Through their dedication, passion, and hard work, RFOV volunteers have not only made a difference with on-the-ground impact, but also inspired others to join in and support our mission to promote stewardship of our public lands.
Without their invaluable support, achieving our goals would have been an insurmountable task. Their generosity and commitment have touched the lives of residents and visitors in this region in ways that will have a lasting impact.
Everyone at RFOV would like to convey our deepest appreciation and admiration to every volunteer involved. Their diverse talents and perspectives have enriched our initiatives and propelled us forward.

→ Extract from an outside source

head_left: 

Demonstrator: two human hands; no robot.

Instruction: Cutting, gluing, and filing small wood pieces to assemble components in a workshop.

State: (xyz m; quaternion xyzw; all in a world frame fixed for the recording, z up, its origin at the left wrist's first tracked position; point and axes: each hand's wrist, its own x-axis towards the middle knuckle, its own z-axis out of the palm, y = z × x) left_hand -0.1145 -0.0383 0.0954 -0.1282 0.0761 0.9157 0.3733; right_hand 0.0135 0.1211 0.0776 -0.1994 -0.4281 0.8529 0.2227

Thank you for providing a platform that allows us to acknowledge these remarkable individuals. Together, we celebrate their spirit and unwavering commitment to making a positive difference in our community.
Becca Schild, Carbondale
Executive Director, Roaring Fork Outdoor Volunteers
Protect the Thompson Divide
Protection of the Thompson Divide has been a priority for local communities for over a decade. As a hunter who has hunted the Thompson Divide, this area is especially important to me. I have seen how important it is to have large, undeveloped landscapes to support healthy elk and deer herds. The Thompson Divide contains significant chunks of roadless area that are key for wildlife habitat and movement corridors.
For seven years, I lived just outside Redstone, literally in the Thompson Divide, and filled my freezer with its bounty. It’s no wonder many hunters like me are drawn to the Thompson Divide each year. I thank the Forest Service and BLM for noticing our “Unified for Thompson Divide” yard signs, and for listening to our communities’ desire to keep this special place intact, and initiating a mineral withdrawal that would keep out new drilling and mining for 20 years. While the ultimate goal is permanent protection through the CORE Act, the proposed mineral withdrawal is an important protection for the next 20 years and I ask the agencies to act quickly to finalize these protections as soon as possible.